By revealing that George Clooney is the type to date cocktail waitresses*, the Oscars freed up the only impediment to me entering marriage pure of heart and mind. That was helpful. In that they played host to actresses with scant few hairstyles that I could rip out of next month’s InStyle then march into my salon and say “Here, do this on my wedding day” (as countless bridal magazines encourage brides to do), they were not helpful. Let’s look at the ‘do’s through the bride-to-be lens.

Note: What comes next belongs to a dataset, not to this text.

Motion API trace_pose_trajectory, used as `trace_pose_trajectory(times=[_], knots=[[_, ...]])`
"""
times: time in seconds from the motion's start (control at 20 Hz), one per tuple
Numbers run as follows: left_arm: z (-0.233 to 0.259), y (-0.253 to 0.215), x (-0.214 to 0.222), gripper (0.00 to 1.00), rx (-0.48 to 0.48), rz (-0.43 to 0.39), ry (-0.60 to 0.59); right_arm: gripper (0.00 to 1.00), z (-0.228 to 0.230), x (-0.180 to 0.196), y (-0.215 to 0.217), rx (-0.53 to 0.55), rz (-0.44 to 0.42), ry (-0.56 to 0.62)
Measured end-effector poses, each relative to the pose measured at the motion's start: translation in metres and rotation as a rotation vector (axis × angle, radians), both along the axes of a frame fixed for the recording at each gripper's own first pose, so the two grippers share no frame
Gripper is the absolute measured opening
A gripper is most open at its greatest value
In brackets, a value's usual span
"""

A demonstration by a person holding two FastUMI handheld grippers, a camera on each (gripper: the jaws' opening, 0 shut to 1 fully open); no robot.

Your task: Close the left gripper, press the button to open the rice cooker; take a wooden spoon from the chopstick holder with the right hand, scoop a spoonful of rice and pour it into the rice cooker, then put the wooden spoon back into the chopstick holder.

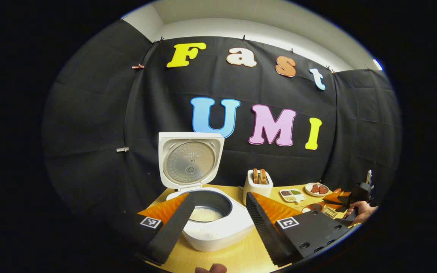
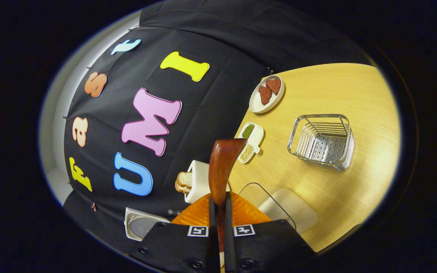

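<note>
The wooden spoon (image 2: 222, 167) is clamped between the right gripper (image 2: 218, 212)'s two fingers, which stand nearly closed on its handle, the dark wood running forward from the jaws and ending in a bent tip out ahead. The view is rolled hard over, so the spoon seems to be tipped on purpose, either to pour or to carry; its bowl is hidden, and I cannot tell whether any rice is on it. Below it on the table (image 2: 340, 87) sit a wire holder (image 2: 323, 141), probably the chopstick holder, standing empty, and a clear container (image 2: 279, 204) with something white.

The rice cooker (image 1: 211, 223) stands with its lid (image 1: 190, 161) up, rice showing in the pot, so the button step looks done. The left gripper (image 1: 218, 220) hovers just before it, jaws spread wide and holding nothing. A toaster (image 1: 258, 185) stands just behind.
</note>
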State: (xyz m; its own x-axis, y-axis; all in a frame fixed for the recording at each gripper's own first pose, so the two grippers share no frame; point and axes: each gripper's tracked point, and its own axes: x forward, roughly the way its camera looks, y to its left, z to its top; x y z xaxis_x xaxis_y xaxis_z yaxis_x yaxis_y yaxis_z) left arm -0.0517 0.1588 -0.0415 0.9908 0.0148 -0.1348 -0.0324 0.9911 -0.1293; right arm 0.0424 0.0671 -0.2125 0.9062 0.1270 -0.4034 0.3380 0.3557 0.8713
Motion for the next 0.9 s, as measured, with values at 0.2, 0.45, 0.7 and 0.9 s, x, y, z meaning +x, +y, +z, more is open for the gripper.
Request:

OK, this is one of those in theory hairstyles. In theory it is great and would look lovely. But in practice, within about five minutes, our glorious swampland’s humidity would have this hairstyle in its kung fu death grip. It would be hanging in my face all day, giving me the air of a disaffected teen.
So where does that leave me? In all likelihood I’ll be showing my stylist this picture, asking for him to give me a modified Penelope. The main modification being that I’d like a bit more of my natural curl to come through. Oh, and the other modification being that I’d like him to give me her bone structure, eye diameter, kisser, and upper torso. He’s really good. I’m confident.
* If you’re going to pen a screed in the comment section about cocktail waitresses being people, too, please be sure to include details about the last time you had a lengthy conversation with one about the arts, world politics, current events, what have you. Bonus points if she looked like his girlfriend.